Re: Surprising Spark SQL benchmark

2014-10-31 Thread Patrick Wendell
Hey Nick,

Unfortunately Citus Data didn't contact any of the Spark or Spark SQL
developers when running this. It is really easy to make one system
look better than others when you are running a benchmark yourself
because tuning and sizing can lead to a 10X performance improvement.
This benchmark doesn't share the mechanism in a reproducible way.

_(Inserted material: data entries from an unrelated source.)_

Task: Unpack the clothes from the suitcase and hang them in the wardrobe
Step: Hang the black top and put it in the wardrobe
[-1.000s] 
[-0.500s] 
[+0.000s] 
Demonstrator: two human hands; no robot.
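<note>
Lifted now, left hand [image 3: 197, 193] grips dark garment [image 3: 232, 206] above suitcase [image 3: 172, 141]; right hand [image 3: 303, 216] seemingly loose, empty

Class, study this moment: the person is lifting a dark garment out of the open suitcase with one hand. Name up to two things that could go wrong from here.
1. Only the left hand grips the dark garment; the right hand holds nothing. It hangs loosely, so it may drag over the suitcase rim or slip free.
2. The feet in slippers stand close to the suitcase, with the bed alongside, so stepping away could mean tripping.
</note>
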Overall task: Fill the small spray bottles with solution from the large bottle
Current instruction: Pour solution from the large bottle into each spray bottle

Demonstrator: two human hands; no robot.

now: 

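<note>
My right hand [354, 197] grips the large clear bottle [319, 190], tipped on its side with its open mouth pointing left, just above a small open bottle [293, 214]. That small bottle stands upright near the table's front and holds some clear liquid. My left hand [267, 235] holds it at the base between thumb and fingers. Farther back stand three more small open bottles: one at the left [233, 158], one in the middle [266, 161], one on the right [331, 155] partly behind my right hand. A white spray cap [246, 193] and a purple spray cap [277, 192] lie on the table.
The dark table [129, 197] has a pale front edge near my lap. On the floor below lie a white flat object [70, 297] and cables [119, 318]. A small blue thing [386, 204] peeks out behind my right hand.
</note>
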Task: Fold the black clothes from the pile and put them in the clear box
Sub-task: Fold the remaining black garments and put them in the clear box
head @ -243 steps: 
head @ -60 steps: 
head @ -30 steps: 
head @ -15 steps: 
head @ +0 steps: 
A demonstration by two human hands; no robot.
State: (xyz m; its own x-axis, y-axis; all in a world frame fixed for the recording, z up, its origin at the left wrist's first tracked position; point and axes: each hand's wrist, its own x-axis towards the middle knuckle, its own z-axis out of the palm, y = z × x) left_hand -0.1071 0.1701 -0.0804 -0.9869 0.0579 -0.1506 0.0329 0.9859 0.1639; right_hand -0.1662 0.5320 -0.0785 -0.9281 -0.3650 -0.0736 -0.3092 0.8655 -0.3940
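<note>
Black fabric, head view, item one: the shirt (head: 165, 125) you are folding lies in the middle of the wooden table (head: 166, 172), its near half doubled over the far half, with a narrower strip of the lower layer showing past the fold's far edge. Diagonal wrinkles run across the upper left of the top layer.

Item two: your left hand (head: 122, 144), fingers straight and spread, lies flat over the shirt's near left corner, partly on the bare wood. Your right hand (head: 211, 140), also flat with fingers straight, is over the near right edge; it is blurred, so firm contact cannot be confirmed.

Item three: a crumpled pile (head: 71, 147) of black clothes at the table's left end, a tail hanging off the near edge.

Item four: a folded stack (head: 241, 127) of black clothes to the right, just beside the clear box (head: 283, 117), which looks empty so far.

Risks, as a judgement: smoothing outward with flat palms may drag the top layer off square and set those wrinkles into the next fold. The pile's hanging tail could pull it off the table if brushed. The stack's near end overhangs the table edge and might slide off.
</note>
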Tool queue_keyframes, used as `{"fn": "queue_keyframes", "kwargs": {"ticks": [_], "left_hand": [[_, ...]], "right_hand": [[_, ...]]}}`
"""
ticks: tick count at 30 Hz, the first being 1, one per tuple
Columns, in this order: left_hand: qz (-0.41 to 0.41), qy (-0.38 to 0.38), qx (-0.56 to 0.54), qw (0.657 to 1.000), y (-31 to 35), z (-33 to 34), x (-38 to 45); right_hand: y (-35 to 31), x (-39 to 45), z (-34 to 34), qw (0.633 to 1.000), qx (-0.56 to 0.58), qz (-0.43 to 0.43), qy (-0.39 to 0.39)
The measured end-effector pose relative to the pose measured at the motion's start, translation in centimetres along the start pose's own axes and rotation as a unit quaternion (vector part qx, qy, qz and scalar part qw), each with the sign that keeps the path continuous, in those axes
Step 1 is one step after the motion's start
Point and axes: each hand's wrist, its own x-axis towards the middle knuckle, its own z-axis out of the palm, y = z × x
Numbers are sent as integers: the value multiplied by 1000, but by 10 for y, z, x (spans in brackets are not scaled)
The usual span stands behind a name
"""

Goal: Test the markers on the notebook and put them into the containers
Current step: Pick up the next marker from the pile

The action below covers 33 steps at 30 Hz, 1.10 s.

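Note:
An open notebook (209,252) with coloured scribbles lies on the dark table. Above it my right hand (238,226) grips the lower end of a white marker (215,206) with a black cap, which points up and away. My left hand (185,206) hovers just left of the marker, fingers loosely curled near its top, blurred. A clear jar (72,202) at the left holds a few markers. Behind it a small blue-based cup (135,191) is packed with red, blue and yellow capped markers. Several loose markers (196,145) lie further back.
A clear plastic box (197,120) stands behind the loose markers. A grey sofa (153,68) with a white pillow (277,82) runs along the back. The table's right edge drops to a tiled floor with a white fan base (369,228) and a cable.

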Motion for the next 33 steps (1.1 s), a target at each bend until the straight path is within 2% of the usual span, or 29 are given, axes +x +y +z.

There are a bunch of things that aren't clear here:

1. Spark SQL has optimized parquet features, were these turned on?
2. It doesn't mention computing statistics in Spark SQL, but it does
this for Impala and Parquet. Statistics allow Spark SQL to broadcast
small tables which can make a 10X difference in TPC-H.
3. For data larger than memory, Spark SQL often performs better if you
don't call cache, did they try this?

Basically, a self-reported marketing benchmark like this that
*shocker* concludes this vendor's solution is the best, is not
particularly useful.

If Citus data wants to run a credible benchmark, I'd invite them to
directly involve Spark SQL developers in the future. Until then, I
wouldn't give much credence to this or any other similar vendor
benchmark.

- Patrick

On Fri, Oct 31, 2014 at 10:38 AM, Nicholas Chammas
nicholas.cham...@gmail.com wrote:
 I know we don't want to be jumping at every benchmark someone posts out
 there, but this one surprised me:

 http://www.citusdata.com/blog/86-making-postgresql-scale-hadoop-style

 This benchmark has Spark SQL failing to complete several queries in the
 TPC-H benchmark. I don't understand much about the details of performing
 benchmarks, but this was surprising.

 Are these results expected?

 Related HN discussion here: https://news.ycombinator.com/item?id=8539678

 Nick

-
To unsubscribe, e-mail: dev-unsubscr...@spark.apache.org
For additional commands, e-mail: dev-h...@spark.apache.org



Re: Surprising Spark SQL benchmark

2014-10-31 Thread Nicholas Chammas
Thanks for the response, Patrick.

I guess the key takeaways are 1) the tuning/config details are everything
(they're not laid out here), 2) the benchmark should be reproducible (it's
not), and 3) reach out to the relevant devs before publishing (didn't
happen).

Probably key takeaways for any kind of benchmark, really...

Nick


2014년 10월 31일 금요일, Patrick Wendellpwend...@gmail.com님이 작성한 메시지:

 Hey Nick,

 Unfortunately Citus Data didn't contact any of the Spark or Spark SQL
 developers when running this. It is really easy to make one system
 look better than others when you are running a benchmark yourself
 because tuning and sizing can lead to a 10X performance improvement.
 This benchmark doesn't share the mechanism in a reproducible way.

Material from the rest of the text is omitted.